### Extracted records ###

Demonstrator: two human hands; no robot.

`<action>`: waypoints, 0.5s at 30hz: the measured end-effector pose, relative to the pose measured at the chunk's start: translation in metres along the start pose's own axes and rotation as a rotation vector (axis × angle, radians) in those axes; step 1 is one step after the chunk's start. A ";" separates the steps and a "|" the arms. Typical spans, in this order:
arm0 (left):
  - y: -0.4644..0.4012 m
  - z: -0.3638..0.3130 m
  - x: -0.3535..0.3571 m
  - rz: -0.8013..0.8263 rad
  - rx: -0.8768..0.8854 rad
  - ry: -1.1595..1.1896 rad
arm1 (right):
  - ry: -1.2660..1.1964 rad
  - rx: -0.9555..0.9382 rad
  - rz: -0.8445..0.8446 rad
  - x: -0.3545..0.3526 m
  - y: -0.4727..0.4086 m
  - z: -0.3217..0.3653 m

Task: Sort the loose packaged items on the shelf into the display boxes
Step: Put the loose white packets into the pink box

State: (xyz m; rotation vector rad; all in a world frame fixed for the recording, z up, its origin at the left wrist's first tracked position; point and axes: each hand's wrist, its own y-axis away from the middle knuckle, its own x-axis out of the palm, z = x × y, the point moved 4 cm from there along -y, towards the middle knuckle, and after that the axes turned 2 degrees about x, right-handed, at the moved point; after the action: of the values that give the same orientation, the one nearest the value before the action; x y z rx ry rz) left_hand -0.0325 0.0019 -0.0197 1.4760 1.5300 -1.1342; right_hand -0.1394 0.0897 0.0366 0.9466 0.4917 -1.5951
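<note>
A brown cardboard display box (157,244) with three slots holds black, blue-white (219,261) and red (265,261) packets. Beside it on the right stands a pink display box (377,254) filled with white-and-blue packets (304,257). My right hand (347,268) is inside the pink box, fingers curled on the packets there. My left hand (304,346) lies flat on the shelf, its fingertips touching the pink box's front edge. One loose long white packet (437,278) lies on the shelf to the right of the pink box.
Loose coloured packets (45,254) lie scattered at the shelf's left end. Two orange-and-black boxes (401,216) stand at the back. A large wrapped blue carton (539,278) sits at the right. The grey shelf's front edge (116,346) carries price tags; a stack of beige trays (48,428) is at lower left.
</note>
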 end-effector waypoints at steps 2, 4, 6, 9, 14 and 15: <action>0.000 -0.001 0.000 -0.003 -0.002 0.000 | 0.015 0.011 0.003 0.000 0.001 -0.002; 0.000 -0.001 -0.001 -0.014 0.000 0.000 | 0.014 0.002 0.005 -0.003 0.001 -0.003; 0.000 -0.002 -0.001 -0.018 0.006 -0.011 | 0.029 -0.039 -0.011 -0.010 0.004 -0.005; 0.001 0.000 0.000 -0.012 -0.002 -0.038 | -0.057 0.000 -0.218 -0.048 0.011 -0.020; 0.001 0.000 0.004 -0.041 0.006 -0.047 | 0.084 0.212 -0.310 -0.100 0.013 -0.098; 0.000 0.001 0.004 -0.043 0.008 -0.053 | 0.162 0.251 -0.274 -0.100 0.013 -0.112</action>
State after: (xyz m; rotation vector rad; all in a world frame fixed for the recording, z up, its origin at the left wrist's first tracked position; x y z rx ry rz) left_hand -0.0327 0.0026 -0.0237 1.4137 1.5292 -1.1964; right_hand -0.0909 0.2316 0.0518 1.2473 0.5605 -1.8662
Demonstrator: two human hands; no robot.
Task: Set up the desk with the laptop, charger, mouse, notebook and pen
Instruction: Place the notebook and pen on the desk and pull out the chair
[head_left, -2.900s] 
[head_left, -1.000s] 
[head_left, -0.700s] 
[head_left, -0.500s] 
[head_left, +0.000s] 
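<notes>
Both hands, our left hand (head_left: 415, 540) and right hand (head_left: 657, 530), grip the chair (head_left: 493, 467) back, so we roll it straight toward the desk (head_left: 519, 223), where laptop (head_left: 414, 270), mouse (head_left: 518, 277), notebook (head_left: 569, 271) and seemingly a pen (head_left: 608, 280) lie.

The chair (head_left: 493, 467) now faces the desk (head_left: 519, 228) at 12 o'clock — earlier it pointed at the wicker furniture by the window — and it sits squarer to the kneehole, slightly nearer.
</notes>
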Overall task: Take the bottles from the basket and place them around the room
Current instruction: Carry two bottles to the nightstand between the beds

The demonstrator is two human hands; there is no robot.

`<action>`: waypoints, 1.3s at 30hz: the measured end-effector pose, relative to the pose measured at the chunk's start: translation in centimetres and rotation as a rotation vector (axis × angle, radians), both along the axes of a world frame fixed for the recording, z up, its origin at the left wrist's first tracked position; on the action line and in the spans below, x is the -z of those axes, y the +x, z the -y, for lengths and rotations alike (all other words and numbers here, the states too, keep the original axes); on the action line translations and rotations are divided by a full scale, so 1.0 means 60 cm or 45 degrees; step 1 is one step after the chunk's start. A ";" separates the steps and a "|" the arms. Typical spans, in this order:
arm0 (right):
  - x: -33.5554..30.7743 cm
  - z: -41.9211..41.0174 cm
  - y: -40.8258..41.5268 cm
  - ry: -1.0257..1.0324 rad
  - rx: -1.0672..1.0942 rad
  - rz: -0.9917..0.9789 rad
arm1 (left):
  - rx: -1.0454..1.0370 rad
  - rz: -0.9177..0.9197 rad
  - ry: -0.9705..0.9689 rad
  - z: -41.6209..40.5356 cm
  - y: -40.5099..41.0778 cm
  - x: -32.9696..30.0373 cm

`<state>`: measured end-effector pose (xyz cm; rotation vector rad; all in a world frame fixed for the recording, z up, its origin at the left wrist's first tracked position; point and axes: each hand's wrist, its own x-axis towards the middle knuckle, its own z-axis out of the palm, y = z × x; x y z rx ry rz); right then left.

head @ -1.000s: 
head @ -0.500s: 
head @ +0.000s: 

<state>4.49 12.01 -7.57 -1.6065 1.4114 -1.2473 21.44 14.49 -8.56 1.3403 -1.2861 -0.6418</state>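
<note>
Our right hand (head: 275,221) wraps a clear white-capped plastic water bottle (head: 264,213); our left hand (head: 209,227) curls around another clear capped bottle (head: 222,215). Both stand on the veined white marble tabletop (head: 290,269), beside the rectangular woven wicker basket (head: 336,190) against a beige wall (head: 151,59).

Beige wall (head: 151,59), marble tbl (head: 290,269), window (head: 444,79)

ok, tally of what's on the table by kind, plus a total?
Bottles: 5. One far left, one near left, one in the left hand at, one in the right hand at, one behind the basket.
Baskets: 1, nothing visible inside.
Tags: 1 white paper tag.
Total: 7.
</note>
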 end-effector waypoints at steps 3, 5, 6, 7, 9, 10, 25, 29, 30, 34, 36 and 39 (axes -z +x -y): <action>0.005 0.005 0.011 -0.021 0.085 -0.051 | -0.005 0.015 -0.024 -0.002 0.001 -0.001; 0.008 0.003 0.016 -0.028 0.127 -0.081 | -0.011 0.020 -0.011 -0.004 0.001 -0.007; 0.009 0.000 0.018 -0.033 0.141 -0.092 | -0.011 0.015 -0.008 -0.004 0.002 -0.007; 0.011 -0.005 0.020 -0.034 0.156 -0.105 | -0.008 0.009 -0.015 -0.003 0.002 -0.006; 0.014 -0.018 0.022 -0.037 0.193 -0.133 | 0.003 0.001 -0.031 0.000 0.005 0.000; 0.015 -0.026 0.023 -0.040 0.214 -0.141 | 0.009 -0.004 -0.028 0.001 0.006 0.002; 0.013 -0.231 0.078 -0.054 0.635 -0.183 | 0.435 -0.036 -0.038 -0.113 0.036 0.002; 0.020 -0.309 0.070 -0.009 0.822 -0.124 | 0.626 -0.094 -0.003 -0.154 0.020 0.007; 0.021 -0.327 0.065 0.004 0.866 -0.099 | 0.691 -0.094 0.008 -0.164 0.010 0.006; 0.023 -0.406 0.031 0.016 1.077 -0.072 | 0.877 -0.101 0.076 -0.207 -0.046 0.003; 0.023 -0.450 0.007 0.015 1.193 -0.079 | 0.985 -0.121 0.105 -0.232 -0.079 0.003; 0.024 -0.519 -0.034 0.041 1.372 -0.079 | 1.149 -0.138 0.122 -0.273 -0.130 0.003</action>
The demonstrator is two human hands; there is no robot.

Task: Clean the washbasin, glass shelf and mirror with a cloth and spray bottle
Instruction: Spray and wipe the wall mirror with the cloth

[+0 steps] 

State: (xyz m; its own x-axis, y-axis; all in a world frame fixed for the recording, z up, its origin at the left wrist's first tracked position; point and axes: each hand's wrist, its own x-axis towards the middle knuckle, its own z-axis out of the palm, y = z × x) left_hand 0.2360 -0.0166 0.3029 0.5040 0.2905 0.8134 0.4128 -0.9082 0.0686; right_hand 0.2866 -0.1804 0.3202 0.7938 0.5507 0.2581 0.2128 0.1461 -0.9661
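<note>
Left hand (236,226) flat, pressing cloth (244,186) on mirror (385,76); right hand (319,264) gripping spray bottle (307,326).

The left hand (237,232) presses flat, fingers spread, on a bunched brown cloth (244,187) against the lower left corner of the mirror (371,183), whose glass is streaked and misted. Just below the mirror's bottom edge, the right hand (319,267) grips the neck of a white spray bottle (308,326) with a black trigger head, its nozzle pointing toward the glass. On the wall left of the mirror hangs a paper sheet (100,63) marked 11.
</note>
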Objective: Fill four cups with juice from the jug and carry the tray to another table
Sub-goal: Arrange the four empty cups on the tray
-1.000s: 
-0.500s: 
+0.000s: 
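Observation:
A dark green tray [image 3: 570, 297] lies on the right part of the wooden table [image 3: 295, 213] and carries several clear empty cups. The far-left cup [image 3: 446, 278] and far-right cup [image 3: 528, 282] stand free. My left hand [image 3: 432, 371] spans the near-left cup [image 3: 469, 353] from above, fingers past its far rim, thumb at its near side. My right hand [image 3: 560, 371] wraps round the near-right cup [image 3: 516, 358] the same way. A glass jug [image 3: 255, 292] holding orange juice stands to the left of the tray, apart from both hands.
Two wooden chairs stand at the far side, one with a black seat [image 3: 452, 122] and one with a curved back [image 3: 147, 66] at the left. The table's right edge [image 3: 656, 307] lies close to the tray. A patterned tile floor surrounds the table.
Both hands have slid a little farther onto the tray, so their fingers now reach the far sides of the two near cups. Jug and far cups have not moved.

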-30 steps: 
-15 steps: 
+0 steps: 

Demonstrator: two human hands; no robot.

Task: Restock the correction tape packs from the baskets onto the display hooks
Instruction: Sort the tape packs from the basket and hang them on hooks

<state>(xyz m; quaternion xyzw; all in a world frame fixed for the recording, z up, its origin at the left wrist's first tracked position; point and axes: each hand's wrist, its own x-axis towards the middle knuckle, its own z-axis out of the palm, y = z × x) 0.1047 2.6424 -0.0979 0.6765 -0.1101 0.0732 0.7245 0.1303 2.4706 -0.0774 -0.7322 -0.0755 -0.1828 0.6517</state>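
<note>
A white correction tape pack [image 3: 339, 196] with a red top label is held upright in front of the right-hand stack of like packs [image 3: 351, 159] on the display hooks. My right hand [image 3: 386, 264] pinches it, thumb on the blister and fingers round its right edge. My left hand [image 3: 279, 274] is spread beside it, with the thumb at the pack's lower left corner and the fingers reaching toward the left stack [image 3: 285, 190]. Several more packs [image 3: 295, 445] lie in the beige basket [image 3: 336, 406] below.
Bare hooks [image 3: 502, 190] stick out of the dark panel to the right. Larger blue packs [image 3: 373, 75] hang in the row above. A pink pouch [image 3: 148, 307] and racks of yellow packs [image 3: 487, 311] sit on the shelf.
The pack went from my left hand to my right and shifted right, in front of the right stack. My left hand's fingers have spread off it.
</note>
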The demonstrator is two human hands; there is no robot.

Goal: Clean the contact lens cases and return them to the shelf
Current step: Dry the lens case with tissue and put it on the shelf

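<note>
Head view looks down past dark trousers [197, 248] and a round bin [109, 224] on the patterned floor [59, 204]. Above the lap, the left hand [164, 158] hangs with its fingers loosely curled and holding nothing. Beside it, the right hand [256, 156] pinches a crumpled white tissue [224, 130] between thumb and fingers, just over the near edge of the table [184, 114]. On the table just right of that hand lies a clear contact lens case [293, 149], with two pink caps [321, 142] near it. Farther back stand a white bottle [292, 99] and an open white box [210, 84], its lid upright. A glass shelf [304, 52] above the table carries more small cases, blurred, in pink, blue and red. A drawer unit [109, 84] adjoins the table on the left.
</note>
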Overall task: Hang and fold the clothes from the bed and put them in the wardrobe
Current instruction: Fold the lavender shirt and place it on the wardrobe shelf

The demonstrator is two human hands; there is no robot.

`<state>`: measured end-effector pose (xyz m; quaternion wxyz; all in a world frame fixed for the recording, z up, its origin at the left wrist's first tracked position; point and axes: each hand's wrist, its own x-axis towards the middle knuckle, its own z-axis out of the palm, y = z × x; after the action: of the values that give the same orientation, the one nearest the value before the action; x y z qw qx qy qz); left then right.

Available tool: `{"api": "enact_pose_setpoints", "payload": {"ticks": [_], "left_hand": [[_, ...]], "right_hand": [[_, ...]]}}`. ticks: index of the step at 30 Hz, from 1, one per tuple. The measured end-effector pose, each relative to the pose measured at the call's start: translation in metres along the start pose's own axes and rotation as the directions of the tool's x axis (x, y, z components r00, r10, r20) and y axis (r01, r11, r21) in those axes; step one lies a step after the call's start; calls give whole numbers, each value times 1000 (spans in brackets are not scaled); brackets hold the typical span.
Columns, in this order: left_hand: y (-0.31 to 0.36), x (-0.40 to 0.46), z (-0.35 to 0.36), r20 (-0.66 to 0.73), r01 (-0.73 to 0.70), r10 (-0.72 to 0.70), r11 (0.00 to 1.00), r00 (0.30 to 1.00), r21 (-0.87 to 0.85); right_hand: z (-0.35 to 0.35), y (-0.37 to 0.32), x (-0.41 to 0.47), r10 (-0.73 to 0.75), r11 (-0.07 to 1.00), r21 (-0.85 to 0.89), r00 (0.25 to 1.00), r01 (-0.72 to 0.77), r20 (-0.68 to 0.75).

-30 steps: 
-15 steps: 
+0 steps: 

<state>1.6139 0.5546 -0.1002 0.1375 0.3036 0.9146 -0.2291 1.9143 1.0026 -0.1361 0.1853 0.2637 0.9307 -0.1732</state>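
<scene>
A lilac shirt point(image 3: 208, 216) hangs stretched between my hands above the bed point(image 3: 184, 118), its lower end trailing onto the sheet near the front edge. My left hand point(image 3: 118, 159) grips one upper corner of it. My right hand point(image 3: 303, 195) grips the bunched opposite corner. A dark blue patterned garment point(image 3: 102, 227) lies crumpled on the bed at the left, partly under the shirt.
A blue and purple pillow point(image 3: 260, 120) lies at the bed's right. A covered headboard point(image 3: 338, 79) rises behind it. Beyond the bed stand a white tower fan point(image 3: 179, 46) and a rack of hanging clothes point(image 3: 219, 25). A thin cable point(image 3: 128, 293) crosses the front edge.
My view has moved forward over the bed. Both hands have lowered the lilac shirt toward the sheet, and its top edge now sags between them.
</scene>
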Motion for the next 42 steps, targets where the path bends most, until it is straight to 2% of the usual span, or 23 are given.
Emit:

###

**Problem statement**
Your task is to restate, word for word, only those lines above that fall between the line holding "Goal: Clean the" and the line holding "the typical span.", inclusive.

**Answer**
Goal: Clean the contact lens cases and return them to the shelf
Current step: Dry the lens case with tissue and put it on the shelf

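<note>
Head view looks down past dark trousers [197, 248] and a round bin [109, 224] on the patterned floor [59, 204]. Above the lap, the left hand [164, 158] hangs with its fingers loosely curled and holding nothing. Beside it, the right hand [256, 156] pinches a crumpled white tissue [224, 130] between thumb and fingers, just over the near edge of the table [184, 114]. On the table just right of that hand lies a clear contact lens case [293, 149], with two pink caps [321, 142] near it. Farther back stand a white bottle [292, 99] and an open white box [210, 84], its lid upright. A glass shelf [304, 52] above the table carries more small cases, blurred, in pink, blue and red. A drawer unit [109, 84] adjoins the table on the left.
</note>
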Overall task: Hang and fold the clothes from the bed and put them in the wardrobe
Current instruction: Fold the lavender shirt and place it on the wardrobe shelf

The demonstrator is two human hands; there is no robot.

`<state>`: measured end-effector pose (xyz m; quaternion wxyz; all in a world frame fixed for the recording, z up, its origin at the left wrist's first tracked position; point and axes: each hand's wrist, its own x-axis towards the middle knuckle, its own z-axis out of the palm, y = z × x; after the action: of the values that give the same orientation, the one nearest the value before the action; x y z qw qx qy qz); left then right.

Available tool: `{"api": "enact_pose_setpoints", "payload": {"ticks": [_], "left_hand": [[_, ...]], "right_hand": [[_, ...]]}}`. ticks: index of the step at 30 Hz, from 1, one per tuple. The measured end-effector pose, each relative to the pose measured at the call's start: translation in metres along the start pose's own axes and rotation as the directions of the tool's x axis (x, y, z components r00, r10, r20) and y axis (r01, r11, r21) in those axes; step one lies a step after the call's start; calls give whole numbers, each value times 1000 (spans in brackets are not scaled); brackets hold the typical span.

Nothing else is needed to finish the exercise.